Generationals
Alix
(Polyvinyl)
This New Orleans BFF duo know their way around a pop hook, as evidenced by last year’s Heza. Still, while the songs on that record were great, the band seemed indecisive, dabbling in more genres than can be found in your average indie geek’s entire vinyl collection. Musically focused and melodically mature, Alix is the album we’ve been waiting for from these guys. The band tapped veteran producer Richard Swift, who has worked with The Shins, Foxygen and Damien Jurado, and their new album’s openers, “Black Lemon” and “Gold Silver Diamond,” are like a one-two punch of joyous, sugary synth-pop that recalls vintage MGMT. We fully expect the band’s gig at the Music Hall of Williamsburg on Oct 12 to be the last time they play such an intimate venue.
Sinkane
Mean Love
(DFA)
We’d like to think the musically adventurous Curtis Mayfield would have made an album with LCD Soundsystem’s James Murphy by now—had he not passed away way too soon back in 1999. Surreal as it might sound, Ahmed Gallab (aka Sinkane) comes pretty damn close to realizing such a sonic dream on his new album, Mean Love. Lead single, “How We Be” sounds like it could have been lifted right off the Superfly soundtrack, complete with “Freddie’s Dead”-esque flute hooks and foreboding bass lines. But the Ohio-raised, Brooklyn-based Sinkane does more than channel 70s r&b. “Moonstruck” sounds like it was recorded around a Hawaiian bonfire and there are smooth pedal steel guitar licks on “Mean Love” and “Galley Boys,” arguably making them the greatest country music ballads ever recorded by a Sudanese immigrant. We can’t wait to see what else this guy’s got up his sleeve when he plays Baby’s All Right in Brooklyn on Oct 5.
Zola Jesus
Taiga
(Mute)
To see a live show from indie diva Nika Roza Danilova is some kind of ethereal experience akin to the musical theatrics we’ve come to expect from performers like Lady Gaga and Florence & The Machine. But Danilova, who works under the name Zola Jesus, strips away all the superfluous pomp so that the audience’s focus is exactly where is should be: On her majestic voice.
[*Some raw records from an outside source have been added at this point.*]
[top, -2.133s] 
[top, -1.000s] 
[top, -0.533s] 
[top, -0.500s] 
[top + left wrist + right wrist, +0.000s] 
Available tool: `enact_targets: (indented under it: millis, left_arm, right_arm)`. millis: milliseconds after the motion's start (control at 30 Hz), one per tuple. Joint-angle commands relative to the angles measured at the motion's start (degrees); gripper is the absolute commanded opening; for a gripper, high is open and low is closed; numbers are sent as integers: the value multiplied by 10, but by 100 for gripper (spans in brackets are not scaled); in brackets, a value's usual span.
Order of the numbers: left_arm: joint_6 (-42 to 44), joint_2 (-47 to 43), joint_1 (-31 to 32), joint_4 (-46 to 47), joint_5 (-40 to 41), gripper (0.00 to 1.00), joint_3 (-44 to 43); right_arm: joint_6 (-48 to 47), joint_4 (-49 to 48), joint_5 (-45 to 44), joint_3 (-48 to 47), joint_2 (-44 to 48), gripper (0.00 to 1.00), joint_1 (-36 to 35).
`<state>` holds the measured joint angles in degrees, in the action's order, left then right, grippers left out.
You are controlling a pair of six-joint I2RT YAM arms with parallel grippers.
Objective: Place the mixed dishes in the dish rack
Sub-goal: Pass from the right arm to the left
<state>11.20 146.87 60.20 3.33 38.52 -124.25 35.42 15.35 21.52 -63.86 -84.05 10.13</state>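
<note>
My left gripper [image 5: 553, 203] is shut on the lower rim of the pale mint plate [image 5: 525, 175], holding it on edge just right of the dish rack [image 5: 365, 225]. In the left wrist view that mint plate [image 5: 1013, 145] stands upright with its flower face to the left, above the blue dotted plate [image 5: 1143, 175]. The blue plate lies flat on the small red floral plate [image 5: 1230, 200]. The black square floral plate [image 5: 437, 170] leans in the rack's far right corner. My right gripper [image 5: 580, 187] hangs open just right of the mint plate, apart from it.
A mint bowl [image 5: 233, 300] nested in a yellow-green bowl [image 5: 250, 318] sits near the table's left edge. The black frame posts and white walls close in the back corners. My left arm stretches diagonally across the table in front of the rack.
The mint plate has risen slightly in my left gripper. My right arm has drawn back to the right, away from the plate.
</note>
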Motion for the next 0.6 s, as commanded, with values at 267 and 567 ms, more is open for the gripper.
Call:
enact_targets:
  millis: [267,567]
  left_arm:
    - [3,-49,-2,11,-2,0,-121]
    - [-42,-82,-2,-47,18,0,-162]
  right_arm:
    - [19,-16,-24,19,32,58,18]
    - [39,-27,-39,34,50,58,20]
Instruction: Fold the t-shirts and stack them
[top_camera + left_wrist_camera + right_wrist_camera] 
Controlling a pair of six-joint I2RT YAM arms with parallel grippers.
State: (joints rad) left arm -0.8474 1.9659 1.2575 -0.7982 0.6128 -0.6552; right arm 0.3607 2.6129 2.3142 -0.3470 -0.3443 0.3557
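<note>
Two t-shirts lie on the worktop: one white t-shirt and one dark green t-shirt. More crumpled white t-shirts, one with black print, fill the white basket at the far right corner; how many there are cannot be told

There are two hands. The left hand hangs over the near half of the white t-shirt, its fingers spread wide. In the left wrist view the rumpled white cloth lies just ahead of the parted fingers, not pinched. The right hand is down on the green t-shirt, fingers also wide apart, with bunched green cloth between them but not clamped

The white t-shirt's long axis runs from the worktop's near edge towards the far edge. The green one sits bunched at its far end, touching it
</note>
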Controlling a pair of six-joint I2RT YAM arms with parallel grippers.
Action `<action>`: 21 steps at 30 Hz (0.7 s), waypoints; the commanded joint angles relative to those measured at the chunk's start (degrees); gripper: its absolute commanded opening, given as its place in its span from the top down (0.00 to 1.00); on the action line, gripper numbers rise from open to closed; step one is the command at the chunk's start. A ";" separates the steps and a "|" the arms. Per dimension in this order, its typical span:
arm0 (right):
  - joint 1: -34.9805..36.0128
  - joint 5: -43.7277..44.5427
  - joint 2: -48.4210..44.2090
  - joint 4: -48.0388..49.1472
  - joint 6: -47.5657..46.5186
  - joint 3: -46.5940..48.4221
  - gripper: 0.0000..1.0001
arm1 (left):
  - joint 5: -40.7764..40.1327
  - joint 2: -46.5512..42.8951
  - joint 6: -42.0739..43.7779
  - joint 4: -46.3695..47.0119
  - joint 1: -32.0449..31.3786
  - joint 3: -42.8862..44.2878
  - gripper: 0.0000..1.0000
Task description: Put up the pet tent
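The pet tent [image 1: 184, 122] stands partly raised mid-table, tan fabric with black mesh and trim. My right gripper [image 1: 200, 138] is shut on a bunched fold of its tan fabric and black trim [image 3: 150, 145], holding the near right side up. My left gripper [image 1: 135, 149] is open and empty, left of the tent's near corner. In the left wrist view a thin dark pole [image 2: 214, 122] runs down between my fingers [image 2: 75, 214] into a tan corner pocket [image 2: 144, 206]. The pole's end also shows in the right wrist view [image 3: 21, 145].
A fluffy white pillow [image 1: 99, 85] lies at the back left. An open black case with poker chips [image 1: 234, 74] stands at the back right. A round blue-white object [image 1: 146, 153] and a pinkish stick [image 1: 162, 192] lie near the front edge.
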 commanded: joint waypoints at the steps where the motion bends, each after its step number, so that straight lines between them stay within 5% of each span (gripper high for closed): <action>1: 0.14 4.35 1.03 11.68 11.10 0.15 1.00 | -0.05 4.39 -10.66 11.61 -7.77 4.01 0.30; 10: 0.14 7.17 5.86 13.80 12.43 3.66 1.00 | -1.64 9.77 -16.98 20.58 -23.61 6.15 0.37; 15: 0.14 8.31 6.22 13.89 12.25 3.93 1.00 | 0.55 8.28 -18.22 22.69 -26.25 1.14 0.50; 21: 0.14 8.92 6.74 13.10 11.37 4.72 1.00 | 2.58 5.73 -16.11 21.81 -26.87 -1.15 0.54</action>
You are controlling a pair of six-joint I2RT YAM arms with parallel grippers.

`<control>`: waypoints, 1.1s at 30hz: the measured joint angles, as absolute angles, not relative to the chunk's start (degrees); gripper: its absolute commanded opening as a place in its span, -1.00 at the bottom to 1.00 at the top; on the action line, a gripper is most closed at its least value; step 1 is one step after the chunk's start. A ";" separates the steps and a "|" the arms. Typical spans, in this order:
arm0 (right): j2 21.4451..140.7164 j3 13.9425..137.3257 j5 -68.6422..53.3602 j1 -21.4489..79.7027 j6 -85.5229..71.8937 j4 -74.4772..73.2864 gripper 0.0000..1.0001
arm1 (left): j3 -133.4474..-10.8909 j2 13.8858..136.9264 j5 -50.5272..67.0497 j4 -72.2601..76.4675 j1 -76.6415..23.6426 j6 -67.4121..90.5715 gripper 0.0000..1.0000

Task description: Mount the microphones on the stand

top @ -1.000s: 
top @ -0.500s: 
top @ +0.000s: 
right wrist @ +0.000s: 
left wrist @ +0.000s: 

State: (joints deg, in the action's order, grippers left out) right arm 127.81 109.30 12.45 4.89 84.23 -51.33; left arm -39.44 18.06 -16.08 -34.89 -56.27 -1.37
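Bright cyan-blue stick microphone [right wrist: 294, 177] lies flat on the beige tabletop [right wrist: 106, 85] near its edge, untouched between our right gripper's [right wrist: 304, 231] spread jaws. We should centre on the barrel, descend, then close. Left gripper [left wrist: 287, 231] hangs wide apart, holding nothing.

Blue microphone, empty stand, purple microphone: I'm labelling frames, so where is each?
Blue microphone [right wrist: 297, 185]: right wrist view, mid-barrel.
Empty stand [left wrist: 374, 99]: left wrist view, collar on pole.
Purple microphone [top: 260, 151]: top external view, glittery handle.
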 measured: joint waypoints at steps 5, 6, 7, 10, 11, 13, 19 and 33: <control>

Listening to the Wisconsin-raised singer it’s easy to see why she initially wanted to be an in operas. While her music has been morose and even goth-y in the past, Taiga is a pop record filled with danceable synths and boisterous choruses. Moreover, she’s on a bigger label now (Mute Records, the label that broke artists like M83 and Yeasayer). Her mainstream popularity is bound to increase, in the meantime check out that live show on Oct 19 when she plays Webster Hall.